= 51st Texas Legislature =

The 51st Texas Legislature met from January 11, 1949, to July 6, 1949. All members present during this session were elected in the 1948 general elections.

==Sessions==

Regular Session: January 11, 1949 - July 6, 1949

==Party summary==

===Senate===

| Affiliation |  | Members | Note |
|---|---|---|---|
|  | Democratic Party | 31 |  |
| Total |  | 31 |  |

===House===

| Affiliation |  | Members | Note |
|---|---|---|---|
|  | Democratic Party | 150 |  |
| Total |  | 150 |  |

==Officers==

===Senate===
- Lieutenant Governor: Allan Shivers (D) until September 1, 1949. Upon the death of Governor Beauford H. Jester, he became Governor and the Office of Lieutenant Governor was vacant.
- President Pro Tempore: Kyle Vick (D)
George C. Morris (D)

Grady Hazlewood (D)

Wardlow W. Lane (D)

===House===
- Speaker of the House: Durwood Manford (D)

==Members==

===Senate===

Dist. 1
- Howard A. Carney (D), Atlanta

Dist. 2
- Wardlow Lane (D), Center

Dist. 3
- Ottis E. Lock (D), Lufkin

Dist. 4
- W. R. Cousins, Jr. (D), Beaumont

Dist. 5
- Mrs.
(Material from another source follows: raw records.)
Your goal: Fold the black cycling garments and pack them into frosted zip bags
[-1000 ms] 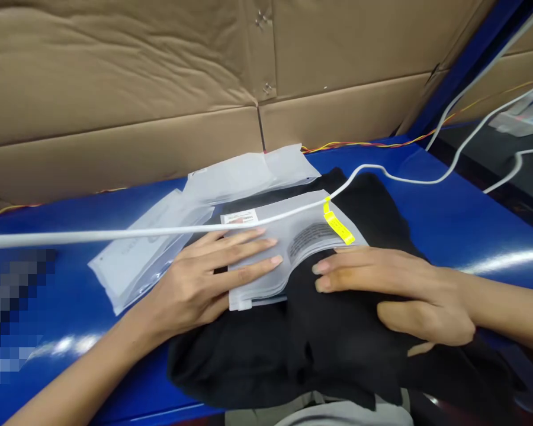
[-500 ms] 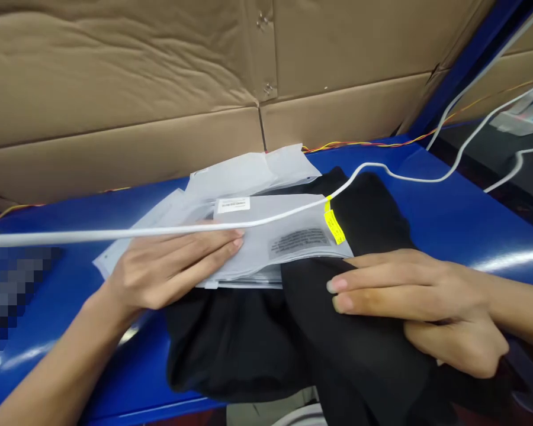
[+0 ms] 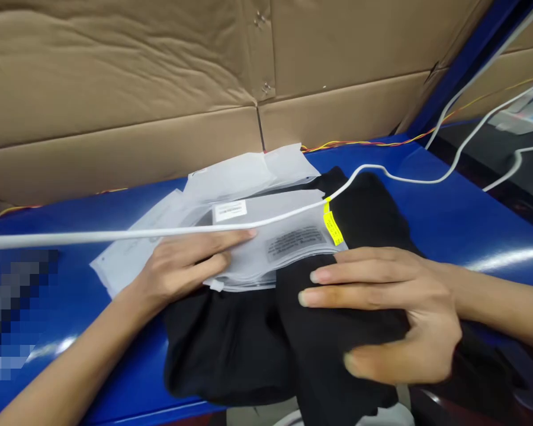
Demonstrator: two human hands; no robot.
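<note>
My left hand (image 3: 182, 266) lies with its fingers on a stack of frosted plastic bags (image 3: 270, 251), near the lower edge of the stack. The top bag carries a white barcode label (image 3: 230, 210) and grey printed text, and a yellow tag (image 3: 333, 228) sticks out at its right corner. My right hand (image 3: 391, 302) is spread flat on a folded black garment (image 3: 231, 349), whose fold covers the lower right of the bag stack. Neither hand visibly grips anything.
More frosted bags (image 3: 244, 176) lie behind and left of the stack. A white cable (image 3: 160, 234) crosses above my hands. The blue table (image 3: 479, 231) has a shiny surface, with cardboard sheeting (image 3: 115, 77) behind it and thin coloured wires along its back edge.
The bag stack has turned and shifted left under my left hand. My right hand has moved left, and the black fold now lies further over the bags.
</note>
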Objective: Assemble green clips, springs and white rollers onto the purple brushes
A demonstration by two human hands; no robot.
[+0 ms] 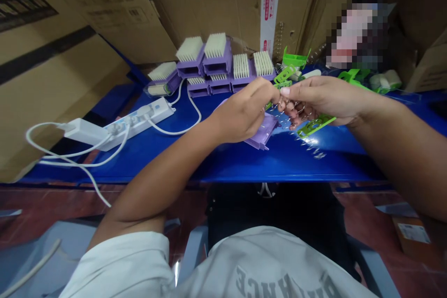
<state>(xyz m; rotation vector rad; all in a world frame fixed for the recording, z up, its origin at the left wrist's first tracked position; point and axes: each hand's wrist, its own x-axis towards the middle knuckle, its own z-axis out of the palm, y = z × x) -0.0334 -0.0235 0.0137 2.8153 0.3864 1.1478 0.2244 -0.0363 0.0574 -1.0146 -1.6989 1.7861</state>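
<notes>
My left hand [244, 109] is closed in a pinch, its fingertips meeting those of my right hand above the table. A small green plastic piece [283, 85] shows at the pinch; part of it is hidden by the fingers. My right hand [316, 95] is closed around a thin metal coil spring [309, 145], which runs across its fingers and trails down towards the table. A green plastic clip with cut-out holes [316, 125] sticks out below the right palm. Beneath my hands lies a purple plastic housing [261, 134], partly covered by my left hand.
Purple brush heads with cream bristles [216, 46] are stacked at the back. More green parts [295, 58] lie behind my hands and to the right. A white power strip [136, 123] with cables lies left on the blue table [167, 160]. Cardboard boxes [216, 18] wall the back.
</notes>
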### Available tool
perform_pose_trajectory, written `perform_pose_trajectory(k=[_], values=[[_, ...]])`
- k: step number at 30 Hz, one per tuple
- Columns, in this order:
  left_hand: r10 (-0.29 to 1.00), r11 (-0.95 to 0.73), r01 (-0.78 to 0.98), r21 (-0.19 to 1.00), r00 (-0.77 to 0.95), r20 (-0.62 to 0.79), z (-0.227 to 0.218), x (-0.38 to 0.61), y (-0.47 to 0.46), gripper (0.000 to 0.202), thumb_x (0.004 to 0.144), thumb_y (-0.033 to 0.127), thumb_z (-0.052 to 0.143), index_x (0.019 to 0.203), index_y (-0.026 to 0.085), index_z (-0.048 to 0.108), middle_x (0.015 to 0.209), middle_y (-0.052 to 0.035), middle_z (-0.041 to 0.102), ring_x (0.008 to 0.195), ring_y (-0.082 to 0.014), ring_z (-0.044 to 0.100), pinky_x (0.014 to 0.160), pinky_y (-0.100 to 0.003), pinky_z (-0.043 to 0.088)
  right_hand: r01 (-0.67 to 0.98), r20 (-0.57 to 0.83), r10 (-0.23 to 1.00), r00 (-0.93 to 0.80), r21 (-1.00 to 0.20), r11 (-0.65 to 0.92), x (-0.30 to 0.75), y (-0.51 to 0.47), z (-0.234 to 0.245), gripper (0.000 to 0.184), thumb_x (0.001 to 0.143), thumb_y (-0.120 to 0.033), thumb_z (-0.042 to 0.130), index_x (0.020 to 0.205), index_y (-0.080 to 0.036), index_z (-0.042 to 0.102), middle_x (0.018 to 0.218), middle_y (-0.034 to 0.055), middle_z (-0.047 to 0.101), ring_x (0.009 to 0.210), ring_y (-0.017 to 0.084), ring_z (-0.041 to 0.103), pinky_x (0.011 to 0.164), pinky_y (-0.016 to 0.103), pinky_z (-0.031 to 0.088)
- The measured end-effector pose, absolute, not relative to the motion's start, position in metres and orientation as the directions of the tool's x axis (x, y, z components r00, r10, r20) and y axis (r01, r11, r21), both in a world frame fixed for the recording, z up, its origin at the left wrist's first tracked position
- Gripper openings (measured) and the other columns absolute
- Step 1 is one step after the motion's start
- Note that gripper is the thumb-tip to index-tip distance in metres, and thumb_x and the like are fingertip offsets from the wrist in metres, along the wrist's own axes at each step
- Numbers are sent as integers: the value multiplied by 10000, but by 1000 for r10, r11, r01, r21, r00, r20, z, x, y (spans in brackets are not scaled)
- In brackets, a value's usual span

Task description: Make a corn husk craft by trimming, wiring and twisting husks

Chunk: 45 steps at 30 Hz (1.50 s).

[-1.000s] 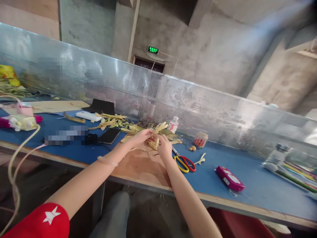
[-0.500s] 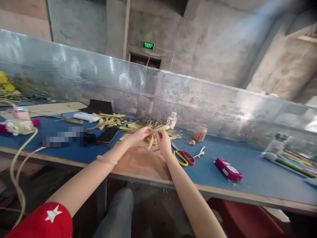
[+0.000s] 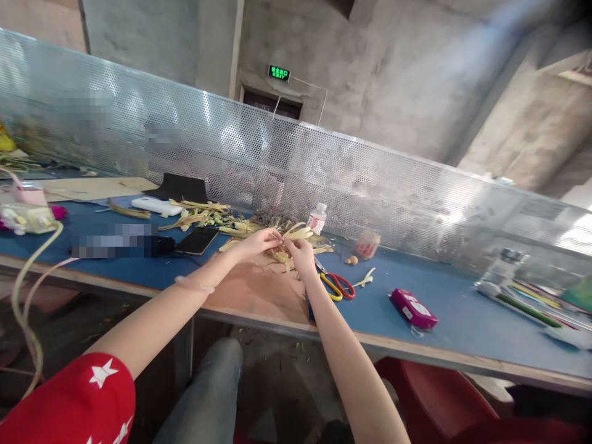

Neveille H. Colson (D), Navasota

Dist. 6
- James E. Taylor (D), Kerens

Dist. 7
- Warren McDonald (D), Tyler

Dist. 8
- A. Aiken, Jr. (D), Paris

Dist. 9
- Charles R. Jones (D), Bonham

Dist. 10
- G. C. Morris (D), Greenville

Dist. 11
- Fred Harris (D), Dallas

Dist. 12
- Crawford Martin (D), Hillsboro

Dist. 13
- Kyle Vick (D), Waco

Dist. 14
- William T. "Bill" Moore (D), Bryan

Dist. 15
- Gus J. Strauss (D), Hallettsville

Dist. 16
- Searcy Bracewell (D), Houston

Dist. 17
- Jimmy Phillips (D), Angleton

Dist. 18
- John J. Bell (D), Cuero

Dist. 19
- R. A. Weinert (D), Seguin

Dist. 20
- Carlos Ashley (D), Llano

Dist. 21
- W. A. Shofner (D), Temple

Dist. 22
- R. L. Proffer (D), Justin

Dist. 23
- George Moffett (D), Chillicothe

Dist. 24
- Pat Bullock (D), Colorado City

Dist. 25
- Dorsey B. Hardeman (D), San Angelo

Dist. 26
- Walter Tynan (D), San Antonio

Dist. 27
- Rogers Kelly (D), Edinburg

Dist. 28
- Keith Kelly (D), Fort Worth

Dist. 29
- Hill D. Hudson (D), Pecos

Dist. 30
- Kilmer B. Corbin (D), Lamesa

Dist. 31
- Grady Hazlewood (D), Amarillo

===House===
The House was composed of 150 Democrats.

House members included future Governors Preston Smith and Dolph Briscoe, and future Congressmen Jack Brooks, Bob Casey, Abraham Kazen and J.T. Rutherford.

==Sources==
- Texas Almanac and State Industrial Guide, 1949-51. A.H. Belo Corporation, Dallas, Texas.